Suppose their church quit sprinkling and started immersing. Suppose they "communed" each Sunday. Does that solve anything? Suppose you knock all the rotten apples from an apple tree? Does that make it a peach tree?
Let us try to make the point even clearer and more emphatic. Suppose a dozen of us decide to get together and organize a church. We call the meeting to order and raise some pertinent questions. First, what are we going to call the organization? After extended discussion about what names are better -- those that signify an act, an attitude, the structure of the organization or something else, the decision is made by a vote of 7 to 5 that we call it "The Church of Christ."
Next, we must decide the terms of membership. We debate about that at some length, and the minimum requirements we can all agree on are that one must confess some sort of belief in Christ, confess his sorrow for sin and be immersed. That passed by a vote of 8 to 4!
Next, we must come to some conclusion about activities the corporate body will perform. We discuss it at some length, and eventually conclude to do at least 5 things: Sing (preferably without musical instruments, for most of us feel we cannot afford good ones), pray (for most of us think the rest of us need it), take the Lord's Supper each week (for a lot of people think that if "taking communion" is worth anything, once a week is not too often), give (because we must have money if we are going to operate) and appoint someone who will deliver a homily.
Without belaboring the point any longer, can you not see that no matter what we decided in the meeting, or practiced after we left the meeting, we do not have a church of Christ as described in Matthew 16:18, even if we appoint elders and deacons, and refuse to call the preacher (or whoever delivers the homily) a "pastor"! Do you not see why? The whole thing was started on the wrong foundation. It does not matter what the superstructure looks like, if the building is not on the right foundation.

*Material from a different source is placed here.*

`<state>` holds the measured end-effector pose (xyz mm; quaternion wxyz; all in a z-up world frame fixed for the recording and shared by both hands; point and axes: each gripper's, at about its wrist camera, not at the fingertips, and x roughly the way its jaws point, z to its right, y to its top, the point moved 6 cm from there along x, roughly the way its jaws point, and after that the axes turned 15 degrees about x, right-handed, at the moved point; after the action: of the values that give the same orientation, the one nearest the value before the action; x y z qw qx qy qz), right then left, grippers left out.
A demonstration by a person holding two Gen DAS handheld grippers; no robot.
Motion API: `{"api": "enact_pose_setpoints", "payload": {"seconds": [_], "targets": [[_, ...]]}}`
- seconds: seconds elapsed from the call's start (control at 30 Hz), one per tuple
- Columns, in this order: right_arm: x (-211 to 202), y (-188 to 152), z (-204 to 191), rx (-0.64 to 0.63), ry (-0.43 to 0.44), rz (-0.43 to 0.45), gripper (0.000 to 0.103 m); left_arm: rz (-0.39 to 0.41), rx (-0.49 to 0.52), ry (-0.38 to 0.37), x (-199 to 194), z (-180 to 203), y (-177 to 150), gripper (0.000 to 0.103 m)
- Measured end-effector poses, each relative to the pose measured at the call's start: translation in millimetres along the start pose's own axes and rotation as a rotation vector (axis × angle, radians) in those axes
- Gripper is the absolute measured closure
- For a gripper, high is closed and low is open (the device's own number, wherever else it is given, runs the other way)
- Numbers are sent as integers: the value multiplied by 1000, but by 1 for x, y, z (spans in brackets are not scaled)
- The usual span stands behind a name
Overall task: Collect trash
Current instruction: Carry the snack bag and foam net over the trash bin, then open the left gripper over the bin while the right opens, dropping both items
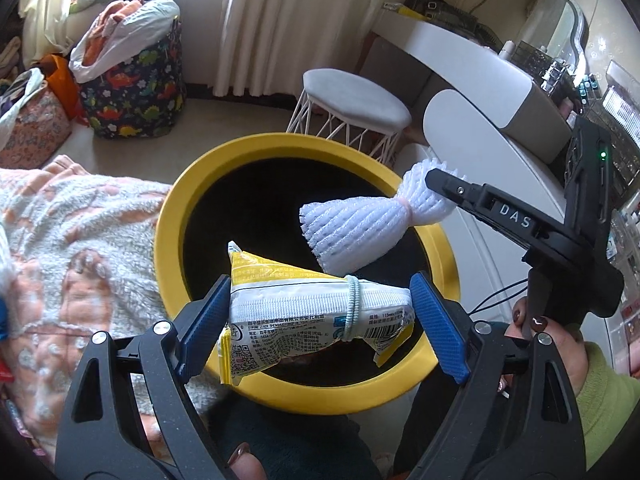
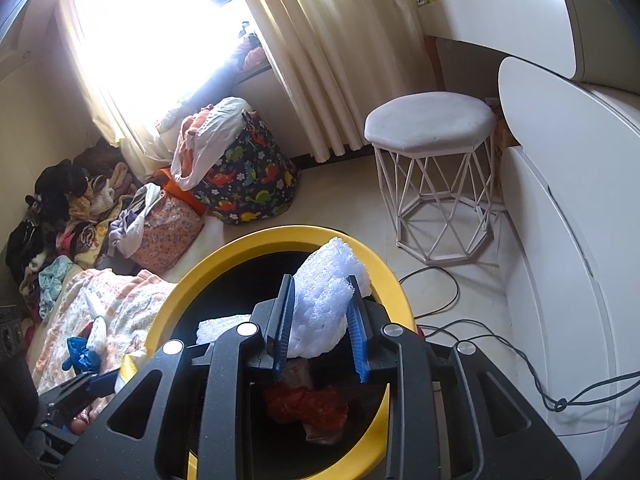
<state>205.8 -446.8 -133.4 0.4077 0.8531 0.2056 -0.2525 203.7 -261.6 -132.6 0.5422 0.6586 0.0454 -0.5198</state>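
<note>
Two claws are hovering over my yellow bin (image 1: 172, 216): left claw (image 1: 320, 312) gripping a wide packet (image 1: 304, 312), right claw (image 2: 320, 332) pinching foam netting (image 2: 320, 312).

Bright daylight pours through a window (image 2: 160, 12) behind cream curtains (image 2: 320, 60). On the pale floor (image 2: 352, 200) stand a white wire stool (image 2: 432, 128) and a dinosaur-print bag (image 2: 248, 176) stuffed with clothes. White curved furniture (image 2: 560, 160) lines the right side.

Bin (image 1: 168, 216) yellow rim, black inside. Foam net (image 1: 360, 224) white. Packet (image 1: 304, 312) yellow-white, black print. Fingers (image 1: 438, 324) blue. Laundry bag (image 2: 248, 176) dark, multicolour dinosaurs. Stool (image 2: 430, 120) white. Blanket (image 1: 80, 240) peach-white.
</note>
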Motion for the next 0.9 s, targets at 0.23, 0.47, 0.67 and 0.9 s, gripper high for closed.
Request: {"api": "enact_pose_setpoints", "payload": {"seconds": [0.23,0.47,0.67,0.9], "targets": [[-1,2,2,39,38,3,37,-1,-28,20,3,-7,-2,12],[-4,1,-4,45,56,9,27,29,-61,98,-12,-23,-2,11],[-10,-2,-16,22,82,14,23,66,-73,160,-33,-35,-3,11],[-15,-11,-35,-19,106,2,22,118,-100,217,-61,-52,-6,11]]}}
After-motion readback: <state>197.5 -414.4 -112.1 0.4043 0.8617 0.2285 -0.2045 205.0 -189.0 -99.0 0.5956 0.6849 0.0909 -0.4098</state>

No denomination of our acquaintance was founded on the right foundation -- the authority of our Lord. It may well be that there are also things called "churches of Christ" and those individuals who are called "Christians" that did not start and do not operate on that basis. Calling a thing a "Mephitis" or "woods pussy" does not keep it from being a skunk!
If a person comes to you and says, "I want to be baptized into Christ for the remission of my sins, but when I do that, I will decide if and when I will attend the services, give, or do anything else, on my own terms," you have no authority to baptize him! But if you do baptize him and he attends a local congregation of God's people, he is not a disciple of Jesus (a Christian, Acts 11:26), for Jesus said in Matthew 16:24, "If any man will come after me, let him deny himself and take up his cross, and follow me." He did not do that! Have you ever thought carefully what the Great Commission says: "All authority is given to me -- go ye therefore -- " If a person does not do what he does, whether teaching, baptizing or anything else, in submission to the authority of Christ, it does not matter whether his mother wants it, his pastor wants it, his church wants it or he wants it; it is of no value!
The difference in your church and mine (if we each have one) is probably not worth discussing. But the difference in the Lord's church and everything else is as great as the difference between time and eternity. He will add you to it when you accept him as Lord, and do what he says, when he says, how he says, for the purpose he says.